DATA BLOCK —

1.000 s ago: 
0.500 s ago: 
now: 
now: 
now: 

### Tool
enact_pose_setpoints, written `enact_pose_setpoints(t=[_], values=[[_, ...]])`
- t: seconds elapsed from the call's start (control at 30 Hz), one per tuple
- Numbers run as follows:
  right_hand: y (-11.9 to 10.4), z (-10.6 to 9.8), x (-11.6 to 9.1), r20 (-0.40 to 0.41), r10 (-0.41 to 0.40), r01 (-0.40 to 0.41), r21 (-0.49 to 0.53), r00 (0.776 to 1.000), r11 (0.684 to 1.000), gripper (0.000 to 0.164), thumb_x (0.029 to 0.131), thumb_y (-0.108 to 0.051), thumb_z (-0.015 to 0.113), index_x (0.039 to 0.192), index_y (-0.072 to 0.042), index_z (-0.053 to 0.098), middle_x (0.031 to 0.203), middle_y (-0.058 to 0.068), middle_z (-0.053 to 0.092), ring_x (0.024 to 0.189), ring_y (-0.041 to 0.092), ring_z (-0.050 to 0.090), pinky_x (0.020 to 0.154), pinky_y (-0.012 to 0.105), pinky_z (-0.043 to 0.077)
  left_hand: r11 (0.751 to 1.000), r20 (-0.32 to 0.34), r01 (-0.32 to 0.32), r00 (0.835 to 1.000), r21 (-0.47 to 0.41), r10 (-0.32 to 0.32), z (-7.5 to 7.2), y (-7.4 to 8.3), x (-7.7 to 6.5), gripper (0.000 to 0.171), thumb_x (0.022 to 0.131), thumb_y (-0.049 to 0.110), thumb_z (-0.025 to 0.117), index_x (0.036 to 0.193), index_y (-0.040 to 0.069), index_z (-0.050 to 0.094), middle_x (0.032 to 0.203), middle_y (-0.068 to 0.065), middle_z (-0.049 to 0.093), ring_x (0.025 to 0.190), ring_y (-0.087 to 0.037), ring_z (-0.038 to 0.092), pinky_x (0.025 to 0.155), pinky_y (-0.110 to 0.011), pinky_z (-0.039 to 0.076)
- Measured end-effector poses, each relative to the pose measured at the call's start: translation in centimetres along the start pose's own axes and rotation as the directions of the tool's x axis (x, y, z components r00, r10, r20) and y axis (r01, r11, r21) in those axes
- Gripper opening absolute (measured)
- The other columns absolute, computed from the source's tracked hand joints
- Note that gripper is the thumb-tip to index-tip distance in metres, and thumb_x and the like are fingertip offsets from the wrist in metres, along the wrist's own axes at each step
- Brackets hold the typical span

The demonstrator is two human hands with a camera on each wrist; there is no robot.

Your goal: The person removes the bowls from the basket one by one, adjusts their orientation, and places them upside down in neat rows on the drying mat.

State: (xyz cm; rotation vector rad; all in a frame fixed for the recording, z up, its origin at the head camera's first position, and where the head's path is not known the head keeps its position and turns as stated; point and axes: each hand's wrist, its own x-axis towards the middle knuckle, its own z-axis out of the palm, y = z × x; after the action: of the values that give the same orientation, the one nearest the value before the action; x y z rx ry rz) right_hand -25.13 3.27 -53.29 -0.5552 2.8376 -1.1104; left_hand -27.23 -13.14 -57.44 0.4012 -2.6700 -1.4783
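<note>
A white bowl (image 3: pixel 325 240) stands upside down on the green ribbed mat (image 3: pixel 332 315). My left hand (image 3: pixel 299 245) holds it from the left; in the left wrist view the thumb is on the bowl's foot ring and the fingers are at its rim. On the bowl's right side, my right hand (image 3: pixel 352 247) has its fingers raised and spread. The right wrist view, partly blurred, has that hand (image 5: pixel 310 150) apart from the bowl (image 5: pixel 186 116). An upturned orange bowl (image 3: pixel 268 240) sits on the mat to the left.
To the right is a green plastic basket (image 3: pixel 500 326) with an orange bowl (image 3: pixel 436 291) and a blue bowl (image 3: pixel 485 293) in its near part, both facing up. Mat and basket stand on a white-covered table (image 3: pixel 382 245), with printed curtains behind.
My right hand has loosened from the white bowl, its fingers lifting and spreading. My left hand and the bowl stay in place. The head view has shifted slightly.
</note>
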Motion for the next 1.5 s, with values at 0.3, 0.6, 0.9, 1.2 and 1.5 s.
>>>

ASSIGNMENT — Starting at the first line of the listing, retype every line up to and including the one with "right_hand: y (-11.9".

WRITTEN ANSWER —
1.000 s ago: 
0.500 s ago: 
now: 
now: 
now: 

### Tool
enact_pose_setpoints, written `enact_pose_setpoints(t=[_], values=[[_, ...]])`
- t: seconds elapsed from the call's start (control at 30 Hz), one per tuple
- Numbers run as follows:
  right_hand: y (-11.9 to 10.4), z (-10.6 to 9.8), x (-11.6 to 9.1), r20 (-0.40 to 0.41), r10 (-0.41 to 0.40), r01 (-0.40 to 0.41), r21 (-0.49 to 0.53), r00 (0.776 to 1.000), r11 (0.684 to 1.000), gripper (0.000 to 0.164), thumb_x (0.029 to 0.131), thumb_y (-0.108 to 0.051), thumb_z (-0.015 to 0.113), index_x (0.039 to 0.192), index_y (-0.072 to 0.042), index_z (-0.053 to 0.098), middle_x (0.031 to 0.203), middle_y (-0.058 to 0.068), middle_z (-0.053 to 0.092), ring_x (0.024 to 0.189), ring_y (-0.041 to 0.092), ring_z (-0.050 to 0.090), pinky_x (0.020 to 0.154), pinky_y (-0.012 to 0.105), pinky_z (-0.043 to 0.077)

The generated output is now complete.